#### Work to be completed:
Transcribe the data exactly. Pictures stay out.

==============================

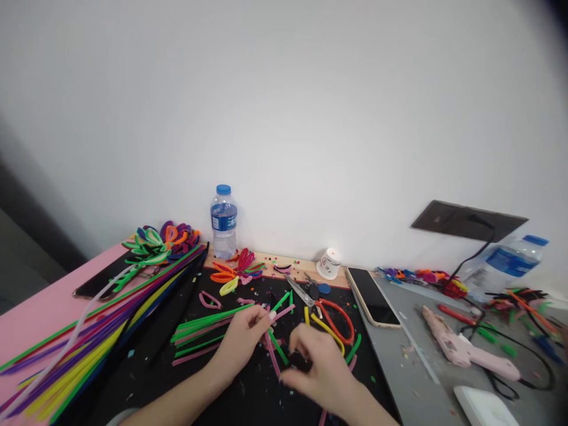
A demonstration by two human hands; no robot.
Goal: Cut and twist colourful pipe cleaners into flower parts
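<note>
Near the middle of the black mat, my left hand point(246, 334) is closed, thumb and forefinger pinching a pink pipe cleaner point(272, 353). Green pipe cleaner point(278, 346) pieces cross close to those fingertips. My right hand point(322, 367) is just to the right, fingers bent and apart from the thumb, with no object visible between them. Its thumb tip lies close to the pink stem's lower end; whether they touch I cannot tell. Green and pink pipe cleaners point(199, 328) lie partly under my left hand. Beyond my right hand are orange-handled scissors point(337, 316).
A water bottle point(224, 225) and paper cup point(329, 264) stand by the wall. A phone point(373, 296) lies right of the scissors. Farther right is a pink glue gun point(465, 349) with a black cord. Long coloured pipe cleaners point(102, 343) cover the left side.
</note>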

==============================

#### Output for this task:
A demonstration by two human hands; no robot.
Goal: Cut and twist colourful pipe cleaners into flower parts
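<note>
Near the middle of the black mat, my left hand point(246, 334) is closed, thumb and forefinger pinching a pink pipe cleaner point(272, 353). Green pipe cleaner point(278, 346) pieces cross close to those fingertips. My right hand point(322, 367) is just to the right, fingers bent and apart from the thumb, with no object visible between them. Its thumb tip lies close to the pink stem's lower end; whether they touch I cannot tell. Green and pink pipe cleaners point(199, 328) lie partly under my left hand. Beyond my right hand are orange-handled scissors point(337, 316).
A water bottle point(224, 225) and paper cup point(329, 264) stand by the wall. A phone point(373, 296) lies right of the scissors. Farther right is a pink glue gun point(465, 349) with a black cord. Long coloured pipe cleaners point(102, 343) cover the left side.
</note>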

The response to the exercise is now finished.